We’ve all heard e-mail urban legends and stories; however I have one that takes the cake. In my former agency life, one of my colleagues—I’ll call her Mrs. X—didn’t care for our client, and would make this known at the office.

One day, Mrs. X was e-mailing back and forth with the client regarding an upcoming project, and thought the client had made a questionable remark. Mrs. X forwarded the e-mail to another team member in our office with a salty quip, essentially slamming the client and calling her some inappropriate names. However, when Mrs. X went back to look at the e-mail, she noticed she’d hit the Reply button instead of Forward and had sent that sassy remark directly to the client. Yikes!

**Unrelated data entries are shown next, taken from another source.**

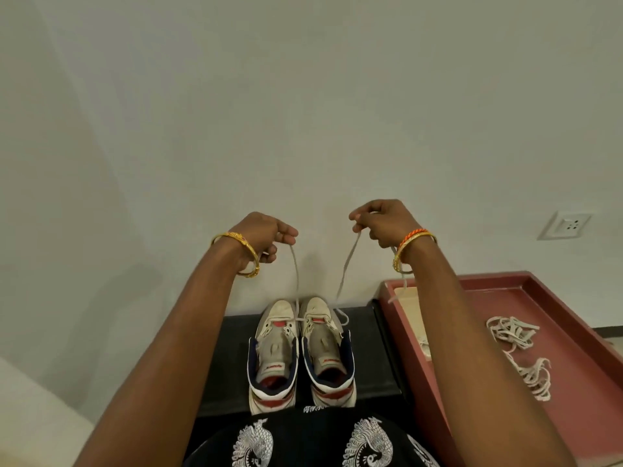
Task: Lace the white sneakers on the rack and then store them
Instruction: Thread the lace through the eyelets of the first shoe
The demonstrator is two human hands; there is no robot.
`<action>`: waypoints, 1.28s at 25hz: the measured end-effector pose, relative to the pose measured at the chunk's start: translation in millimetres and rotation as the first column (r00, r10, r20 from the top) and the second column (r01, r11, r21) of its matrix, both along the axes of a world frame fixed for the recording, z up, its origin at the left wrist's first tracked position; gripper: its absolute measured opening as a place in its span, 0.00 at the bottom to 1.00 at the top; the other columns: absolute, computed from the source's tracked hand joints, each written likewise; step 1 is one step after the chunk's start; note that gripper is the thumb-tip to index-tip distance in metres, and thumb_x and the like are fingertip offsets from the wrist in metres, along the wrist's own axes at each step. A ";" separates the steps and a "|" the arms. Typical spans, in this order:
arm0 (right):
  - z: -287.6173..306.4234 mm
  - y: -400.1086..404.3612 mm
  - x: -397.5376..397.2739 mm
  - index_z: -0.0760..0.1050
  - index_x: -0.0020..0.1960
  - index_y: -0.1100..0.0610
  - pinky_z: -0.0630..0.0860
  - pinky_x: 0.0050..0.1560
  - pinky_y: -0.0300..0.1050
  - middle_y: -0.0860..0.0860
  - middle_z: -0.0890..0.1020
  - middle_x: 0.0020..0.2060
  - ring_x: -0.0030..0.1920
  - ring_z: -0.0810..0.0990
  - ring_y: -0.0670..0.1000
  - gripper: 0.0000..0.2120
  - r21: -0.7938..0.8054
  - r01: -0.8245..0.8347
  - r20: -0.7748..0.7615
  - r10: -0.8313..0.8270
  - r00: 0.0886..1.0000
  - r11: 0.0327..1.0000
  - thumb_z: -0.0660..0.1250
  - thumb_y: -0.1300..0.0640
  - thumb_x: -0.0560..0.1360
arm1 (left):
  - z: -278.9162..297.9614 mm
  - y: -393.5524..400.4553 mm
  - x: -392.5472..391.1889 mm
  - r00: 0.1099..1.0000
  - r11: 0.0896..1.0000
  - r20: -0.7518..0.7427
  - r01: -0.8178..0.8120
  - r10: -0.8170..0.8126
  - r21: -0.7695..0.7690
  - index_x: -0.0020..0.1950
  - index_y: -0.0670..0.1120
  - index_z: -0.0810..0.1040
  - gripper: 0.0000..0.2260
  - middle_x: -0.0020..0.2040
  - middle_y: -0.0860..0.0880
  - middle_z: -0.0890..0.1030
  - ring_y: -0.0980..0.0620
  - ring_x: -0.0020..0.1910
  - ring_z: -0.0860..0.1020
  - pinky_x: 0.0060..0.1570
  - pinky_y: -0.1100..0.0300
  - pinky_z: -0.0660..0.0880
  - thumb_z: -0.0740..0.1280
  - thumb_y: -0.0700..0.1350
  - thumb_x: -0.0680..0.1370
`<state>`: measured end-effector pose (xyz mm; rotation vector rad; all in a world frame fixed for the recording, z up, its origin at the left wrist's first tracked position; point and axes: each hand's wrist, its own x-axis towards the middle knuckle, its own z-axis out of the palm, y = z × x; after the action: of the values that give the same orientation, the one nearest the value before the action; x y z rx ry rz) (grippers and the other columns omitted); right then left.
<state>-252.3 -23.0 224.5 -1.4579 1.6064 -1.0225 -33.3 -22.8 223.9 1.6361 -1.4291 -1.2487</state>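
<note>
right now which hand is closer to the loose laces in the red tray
Right. The right hand is up left of the loose laces in the red tray; the left hand is farther left, beyond the sneakers.

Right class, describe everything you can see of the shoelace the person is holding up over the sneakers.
The shoelace is a flat, pale off-white lace, cloth by its look. It passes through the lowest eyelets of the right-hand sneaker, near the toe, and both ends rise in a V. The left hand pinches one end, the right hand the other; both halves look fairly taut. A loose tail hangs below the right hand, over the red tray's rim. The upper eyelets are unlaced.
</note>
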 end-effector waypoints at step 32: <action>-215.3 -30.4 26.5 0.77 0.39 0.61 0.73 0.40 0.45 0.58 0.80 0.39 0.38 0.78 0.56 0.10 0.521 0.286 -0.066 -0.296 0.953 0.804 0.65 0.55 0.73 | -224.3 -66.6 -6.3 0.768 0.983 0.630 -0.008 -0.111 0.183 0.53 0.40 0.81 0.13 0.51 0.41 0.82 0.42 0.49 0.80 0.50 0.53 0.78 0.68 0.47 0.75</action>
<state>-225.8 -53.4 9.1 -0.8421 1.9446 -0.6640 -39.6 -89.4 -0.4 2.3074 -1.8021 -0.8845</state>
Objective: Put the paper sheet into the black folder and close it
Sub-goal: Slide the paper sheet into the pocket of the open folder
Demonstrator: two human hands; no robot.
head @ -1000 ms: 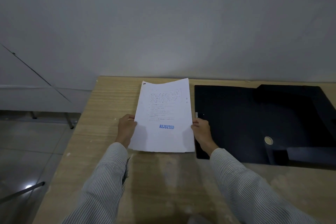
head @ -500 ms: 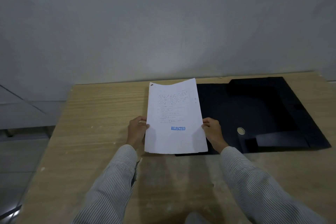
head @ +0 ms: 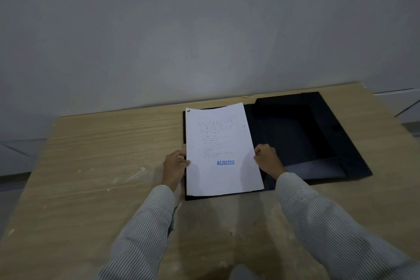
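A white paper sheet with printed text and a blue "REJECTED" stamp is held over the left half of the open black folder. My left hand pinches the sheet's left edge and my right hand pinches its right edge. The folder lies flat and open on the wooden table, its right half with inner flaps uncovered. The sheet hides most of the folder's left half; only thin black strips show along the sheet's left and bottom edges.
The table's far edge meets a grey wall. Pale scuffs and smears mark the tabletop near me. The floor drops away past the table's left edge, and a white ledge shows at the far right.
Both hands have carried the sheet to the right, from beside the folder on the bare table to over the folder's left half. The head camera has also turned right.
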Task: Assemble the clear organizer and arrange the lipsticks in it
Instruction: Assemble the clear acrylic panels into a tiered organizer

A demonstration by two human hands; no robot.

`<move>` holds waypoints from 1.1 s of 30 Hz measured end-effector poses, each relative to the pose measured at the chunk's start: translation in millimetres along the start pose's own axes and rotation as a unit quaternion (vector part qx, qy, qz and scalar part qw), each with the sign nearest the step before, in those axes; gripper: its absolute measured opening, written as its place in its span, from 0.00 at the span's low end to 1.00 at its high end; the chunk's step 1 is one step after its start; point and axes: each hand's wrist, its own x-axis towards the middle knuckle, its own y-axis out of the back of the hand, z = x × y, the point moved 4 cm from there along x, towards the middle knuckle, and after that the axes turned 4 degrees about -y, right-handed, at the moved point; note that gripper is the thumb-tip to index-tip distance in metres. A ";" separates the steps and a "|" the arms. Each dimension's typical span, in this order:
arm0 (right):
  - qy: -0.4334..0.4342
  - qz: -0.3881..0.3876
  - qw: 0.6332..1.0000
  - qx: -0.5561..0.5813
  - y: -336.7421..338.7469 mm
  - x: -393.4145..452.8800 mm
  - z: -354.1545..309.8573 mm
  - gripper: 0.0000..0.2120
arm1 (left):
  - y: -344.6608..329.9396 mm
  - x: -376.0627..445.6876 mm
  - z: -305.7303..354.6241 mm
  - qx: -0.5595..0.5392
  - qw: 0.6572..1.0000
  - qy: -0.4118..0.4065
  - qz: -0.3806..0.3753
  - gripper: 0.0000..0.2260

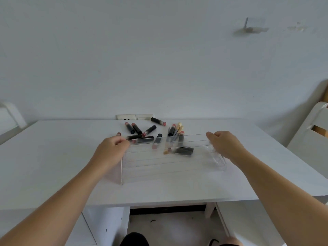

Needless to say, the client was offended and upset, and Mrs. X’s days at our firm were numbered. Moral of the story: double-check the recipient of
any
e-mail you send, and seriously think twice about what you put in writing.

E-mails Last Forever

Just like those saucy text messages you’re going to stop sending, e-mails are another area where you need to be cautious before you hit Send. There’s no controlling what someone will do with an e-mail once you send it—and no telling when a nasty e-mail will resurface.

Case in point:
The Snapchat CEO whose e-mails degrading women from his fratty bro days resurfaced years later and made headlines. Not exactly the story he was hoping would go viral.

The bottom line:
Keep e-mails positive or neutral. Don’t send confrontational or insulting e-mails and
don’t respond to any that have been sent to you
. If you need to have a serious discussion with someone you might not be seeing eye-to-eye with, do it face-to-face or over the phone—not via e-mail. This is particularly important when it comes to work e-mails.

HOW TO WRITE AN E-MAIL

Quick tips to keep in mind when you compose your next e-mail:


THE “TO” LINE.
You may want to type your message
before
you complete the “to” line. This way, you won’t accidentally send the e-mail before you finish your message. This will also help you slow down and make sure you’ve got the correct recipient.


THE “BYE” LINE.
If you’re e-mailing friends and family, use your usual sign-off, such as “Love,” “XO,” “Hugs,” and so on. If you are e-mailing a client, business partner, acquaintance, or someone you don’t know well, opt for a more professional ending, such as “Thanks,” “Warm Regards,” or “Best.”


THE OPENING SENTENCES.
This will depend on your relationship with the recipient. For business e-mails, you’ll want to keep your opening paragraph succinct and to the point; a note to your mom or friends can be more cutesy or creative.


THE REPLY AND REPLY ALL BUTTONS.
These two buttons can be easily mistaken for each other, so be sure you hit the right one—and read (and reread) all of the recipients—before pushing the Send button.

ETIQUETTE Q&A

BRITT:
DO WE STILL NEED TO END E-MAILS WITH OUR “SIGNED” NAME—OR IS THAT OBSOLETE?

BREN:
I think this depends on your familiarity with the person you are e-mailing. For instance, if it’s a work e-mail, I recommend signing with “Thanks” and your name. After all, it’s important to keep work relationships professional. However, if you are e-mailing a close friend, you can simply sign off with your typical “xo” or even nothing at all.

Follow-Up Etiquette

If you haven’t received a response from someone, give him or her a few days and then follow up again, referencing your first e-mail. There’s no need for stalker tactics. Most likely the e-mail got buried under a heap of other e-mails, or that person has been meaning to get back to you. A simple “Just following up” note will do the trick. Also, don’t criticize the person for not getting back to you. We all drop the ball sometimes, remember?